• EXERCISE DESCRIPTION
Below are records. Find each line in them that holds the word "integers" and copy it.

[Entries taken from a collection]
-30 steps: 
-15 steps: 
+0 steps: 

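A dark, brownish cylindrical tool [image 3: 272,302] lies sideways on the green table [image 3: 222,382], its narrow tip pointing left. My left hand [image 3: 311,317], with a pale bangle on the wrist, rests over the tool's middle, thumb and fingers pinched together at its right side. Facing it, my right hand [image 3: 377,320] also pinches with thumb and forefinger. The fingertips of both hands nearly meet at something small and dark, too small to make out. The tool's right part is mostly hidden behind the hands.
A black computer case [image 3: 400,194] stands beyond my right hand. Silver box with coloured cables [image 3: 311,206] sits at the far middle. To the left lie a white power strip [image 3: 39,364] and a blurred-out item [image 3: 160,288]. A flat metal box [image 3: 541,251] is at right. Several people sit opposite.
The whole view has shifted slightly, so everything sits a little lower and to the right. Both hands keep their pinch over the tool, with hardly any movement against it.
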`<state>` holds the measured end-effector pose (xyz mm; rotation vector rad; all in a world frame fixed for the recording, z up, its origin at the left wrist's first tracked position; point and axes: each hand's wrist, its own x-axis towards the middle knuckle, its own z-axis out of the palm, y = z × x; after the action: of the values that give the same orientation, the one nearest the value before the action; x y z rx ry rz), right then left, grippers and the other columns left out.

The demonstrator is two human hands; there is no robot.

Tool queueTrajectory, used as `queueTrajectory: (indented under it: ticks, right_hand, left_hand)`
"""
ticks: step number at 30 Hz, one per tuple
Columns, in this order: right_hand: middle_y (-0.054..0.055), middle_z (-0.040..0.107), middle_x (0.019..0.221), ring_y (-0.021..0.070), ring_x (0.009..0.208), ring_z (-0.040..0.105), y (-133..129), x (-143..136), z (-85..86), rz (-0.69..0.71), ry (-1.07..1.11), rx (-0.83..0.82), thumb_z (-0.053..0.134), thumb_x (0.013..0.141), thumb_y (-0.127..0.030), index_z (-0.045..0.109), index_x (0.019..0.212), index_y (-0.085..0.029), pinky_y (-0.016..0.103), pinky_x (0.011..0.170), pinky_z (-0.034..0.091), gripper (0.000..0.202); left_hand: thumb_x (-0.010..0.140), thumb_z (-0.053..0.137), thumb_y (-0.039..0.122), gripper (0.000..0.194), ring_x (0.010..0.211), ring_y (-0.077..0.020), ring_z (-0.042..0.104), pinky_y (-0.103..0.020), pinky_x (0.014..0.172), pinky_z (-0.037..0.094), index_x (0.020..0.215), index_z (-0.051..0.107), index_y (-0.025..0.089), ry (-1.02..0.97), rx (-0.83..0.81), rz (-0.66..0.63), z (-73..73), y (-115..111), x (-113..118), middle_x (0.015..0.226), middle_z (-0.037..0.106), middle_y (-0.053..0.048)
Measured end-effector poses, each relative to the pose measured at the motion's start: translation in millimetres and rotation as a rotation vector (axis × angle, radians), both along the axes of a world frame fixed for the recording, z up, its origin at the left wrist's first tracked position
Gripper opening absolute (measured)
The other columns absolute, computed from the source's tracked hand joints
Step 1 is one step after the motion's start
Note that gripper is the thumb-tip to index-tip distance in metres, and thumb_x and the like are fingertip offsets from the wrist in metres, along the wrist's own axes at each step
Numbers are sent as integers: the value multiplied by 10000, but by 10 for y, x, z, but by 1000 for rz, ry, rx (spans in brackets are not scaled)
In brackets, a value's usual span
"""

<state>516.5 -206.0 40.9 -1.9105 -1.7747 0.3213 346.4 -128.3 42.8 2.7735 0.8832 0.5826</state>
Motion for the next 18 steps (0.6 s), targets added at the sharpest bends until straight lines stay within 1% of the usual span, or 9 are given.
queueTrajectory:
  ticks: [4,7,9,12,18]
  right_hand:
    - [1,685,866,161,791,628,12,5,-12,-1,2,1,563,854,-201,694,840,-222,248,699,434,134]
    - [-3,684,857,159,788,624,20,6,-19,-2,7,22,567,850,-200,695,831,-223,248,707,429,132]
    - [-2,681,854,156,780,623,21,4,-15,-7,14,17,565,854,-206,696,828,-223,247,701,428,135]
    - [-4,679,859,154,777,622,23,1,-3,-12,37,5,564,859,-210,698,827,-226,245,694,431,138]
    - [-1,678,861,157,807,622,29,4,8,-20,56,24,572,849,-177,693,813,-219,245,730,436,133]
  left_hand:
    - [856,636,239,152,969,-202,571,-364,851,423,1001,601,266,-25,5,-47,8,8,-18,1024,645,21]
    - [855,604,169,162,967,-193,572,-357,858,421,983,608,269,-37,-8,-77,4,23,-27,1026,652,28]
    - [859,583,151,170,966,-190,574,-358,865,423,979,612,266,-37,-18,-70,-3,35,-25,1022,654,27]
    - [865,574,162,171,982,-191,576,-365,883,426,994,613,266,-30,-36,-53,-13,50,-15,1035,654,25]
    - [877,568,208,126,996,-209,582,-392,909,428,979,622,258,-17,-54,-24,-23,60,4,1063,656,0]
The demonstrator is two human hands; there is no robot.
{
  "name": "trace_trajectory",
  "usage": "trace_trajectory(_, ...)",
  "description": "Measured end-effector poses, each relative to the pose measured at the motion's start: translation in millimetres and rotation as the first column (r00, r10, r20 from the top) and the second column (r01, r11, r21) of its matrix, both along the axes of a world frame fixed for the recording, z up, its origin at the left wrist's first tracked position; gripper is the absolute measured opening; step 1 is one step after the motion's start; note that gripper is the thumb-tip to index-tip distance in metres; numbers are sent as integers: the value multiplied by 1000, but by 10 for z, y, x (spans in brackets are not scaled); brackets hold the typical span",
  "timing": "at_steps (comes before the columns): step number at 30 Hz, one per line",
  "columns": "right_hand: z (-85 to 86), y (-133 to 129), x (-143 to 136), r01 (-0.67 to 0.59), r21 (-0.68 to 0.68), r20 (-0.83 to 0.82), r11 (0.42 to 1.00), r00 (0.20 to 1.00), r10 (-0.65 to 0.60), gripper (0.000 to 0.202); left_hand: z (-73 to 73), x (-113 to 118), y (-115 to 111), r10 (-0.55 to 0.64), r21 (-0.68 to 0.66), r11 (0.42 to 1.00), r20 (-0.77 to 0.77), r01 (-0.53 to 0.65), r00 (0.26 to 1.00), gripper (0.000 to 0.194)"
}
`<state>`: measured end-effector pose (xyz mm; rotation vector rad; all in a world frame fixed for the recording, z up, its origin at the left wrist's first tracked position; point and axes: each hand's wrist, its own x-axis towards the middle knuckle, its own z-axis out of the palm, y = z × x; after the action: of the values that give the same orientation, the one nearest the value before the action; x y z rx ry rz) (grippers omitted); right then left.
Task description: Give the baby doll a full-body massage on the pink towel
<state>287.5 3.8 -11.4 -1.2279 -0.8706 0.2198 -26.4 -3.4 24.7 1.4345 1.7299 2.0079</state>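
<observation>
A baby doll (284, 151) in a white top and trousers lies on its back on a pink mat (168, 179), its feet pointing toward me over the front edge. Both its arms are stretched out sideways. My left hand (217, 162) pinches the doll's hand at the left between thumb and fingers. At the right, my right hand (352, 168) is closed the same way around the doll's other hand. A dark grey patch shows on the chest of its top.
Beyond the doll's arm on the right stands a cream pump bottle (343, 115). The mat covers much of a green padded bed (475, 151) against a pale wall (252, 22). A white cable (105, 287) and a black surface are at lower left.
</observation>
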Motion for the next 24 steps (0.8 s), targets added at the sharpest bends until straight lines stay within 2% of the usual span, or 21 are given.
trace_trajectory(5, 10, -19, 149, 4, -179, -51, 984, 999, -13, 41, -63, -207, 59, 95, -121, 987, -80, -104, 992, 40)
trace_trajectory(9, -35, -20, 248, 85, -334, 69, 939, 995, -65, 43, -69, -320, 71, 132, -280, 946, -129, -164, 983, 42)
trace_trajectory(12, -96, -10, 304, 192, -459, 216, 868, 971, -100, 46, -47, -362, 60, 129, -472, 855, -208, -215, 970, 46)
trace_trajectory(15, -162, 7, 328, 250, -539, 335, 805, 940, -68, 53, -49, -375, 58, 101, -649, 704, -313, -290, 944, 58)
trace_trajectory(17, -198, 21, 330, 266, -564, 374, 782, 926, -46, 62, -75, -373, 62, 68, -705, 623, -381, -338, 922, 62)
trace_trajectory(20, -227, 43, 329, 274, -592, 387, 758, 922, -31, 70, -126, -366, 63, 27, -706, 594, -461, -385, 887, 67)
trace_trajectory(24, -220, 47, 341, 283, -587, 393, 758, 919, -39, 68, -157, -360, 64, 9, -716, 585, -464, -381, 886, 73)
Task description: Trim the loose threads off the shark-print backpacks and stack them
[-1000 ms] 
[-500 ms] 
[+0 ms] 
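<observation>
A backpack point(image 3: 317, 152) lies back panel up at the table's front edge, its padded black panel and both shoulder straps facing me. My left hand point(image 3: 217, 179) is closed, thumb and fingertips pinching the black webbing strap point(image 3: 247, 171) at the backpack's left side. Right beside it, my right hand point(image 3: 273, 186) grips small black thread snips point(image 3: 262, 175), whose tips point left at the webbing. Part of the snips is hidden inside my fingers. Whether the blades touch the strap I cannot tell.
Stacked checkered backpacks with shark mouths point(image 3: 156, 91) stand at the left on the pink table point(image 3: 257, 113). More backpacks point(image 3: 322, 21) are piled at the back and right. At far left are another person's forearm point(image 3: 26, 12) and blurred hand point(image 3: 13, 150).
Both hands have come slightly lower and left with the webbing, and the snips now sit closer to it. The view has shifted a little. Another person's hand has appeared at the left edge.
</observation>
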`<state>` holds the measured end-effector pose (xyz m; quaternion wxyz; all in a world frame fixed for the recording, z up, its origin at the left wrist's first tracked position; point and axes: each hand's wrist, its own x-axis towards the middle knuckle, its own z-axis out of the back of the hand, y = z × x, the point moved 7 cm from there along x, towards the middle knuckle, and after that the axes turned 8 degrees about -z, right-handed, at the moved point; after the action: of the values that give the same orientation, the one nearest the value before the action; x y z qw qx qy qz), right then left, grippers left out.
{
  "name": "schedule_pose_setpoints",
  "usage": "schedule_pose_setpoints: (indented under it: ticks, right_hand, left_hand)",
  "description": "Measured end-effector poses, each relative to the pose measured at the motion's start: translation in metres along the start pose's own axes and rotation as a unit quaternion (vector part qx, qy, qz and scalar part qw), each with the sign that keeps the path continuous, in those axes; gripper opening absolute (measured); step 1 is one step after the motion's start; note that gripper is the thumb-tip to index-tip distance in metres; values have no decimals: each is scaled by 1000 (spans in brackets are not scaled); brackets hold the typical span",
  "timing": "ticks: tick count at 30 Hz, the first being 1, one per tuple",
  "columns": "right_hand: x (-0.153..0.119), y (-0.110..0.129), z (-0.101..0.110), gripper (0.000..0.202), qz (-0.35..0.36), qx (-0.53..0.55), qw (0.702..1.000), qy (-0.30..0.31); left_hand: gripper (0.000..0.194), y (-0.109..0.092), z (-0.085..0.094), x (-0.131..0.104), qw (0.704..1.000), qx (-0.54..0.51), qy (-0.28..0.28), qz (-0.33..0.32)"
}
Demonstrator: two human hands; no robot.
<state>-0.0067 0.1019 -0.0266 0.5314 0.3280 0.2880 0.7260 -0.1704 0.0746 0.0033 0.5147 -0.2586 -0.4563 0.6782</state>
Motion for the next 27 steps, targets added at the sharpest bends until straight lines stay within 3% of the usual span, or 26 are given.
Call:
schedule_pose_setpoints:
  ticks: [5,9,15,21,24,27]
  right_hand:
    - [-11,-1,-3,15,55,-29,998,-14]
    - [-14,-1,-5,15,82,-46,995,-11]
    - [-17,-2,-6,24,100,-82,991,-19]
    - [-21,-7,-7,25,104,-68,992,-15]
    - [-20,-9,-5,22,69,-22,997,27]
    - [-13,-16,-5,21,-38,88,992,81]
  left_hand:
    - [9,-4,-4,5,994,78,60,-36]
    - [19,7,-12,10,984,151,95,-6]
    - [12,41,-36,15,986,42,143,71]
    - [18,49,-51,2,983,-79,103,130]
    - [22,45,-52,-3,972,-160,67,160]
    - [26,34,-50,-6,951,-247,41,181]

• YOUR RESPONSE
Numbers are sent as integers: the value multiplied by 10000, but by 10 for y, x, z, but by 1000 for rz, ry, rx (spans in brackets are not scaled)
  "description": "Measured end-effector poses, each relative to the pose measured at the motion's start: translation in millimetres and rotation as the first column (r00, r10, r20 from the top) and the second column (r01, r11, r21) of its matrix, both along the axes of a world frame fixed for the recording, z up, its origin at the left wrist's first tracked position; gripper is the absolute measured opening; step 1 is one step after the motion's start; note that gripper is the thumb-tip to index-tip distance in metres; numbers are sent as integers: the value multiplied by 1000, but by 10 for z, y, x (spans in brackets are not scaled); brackets hold the typical span",

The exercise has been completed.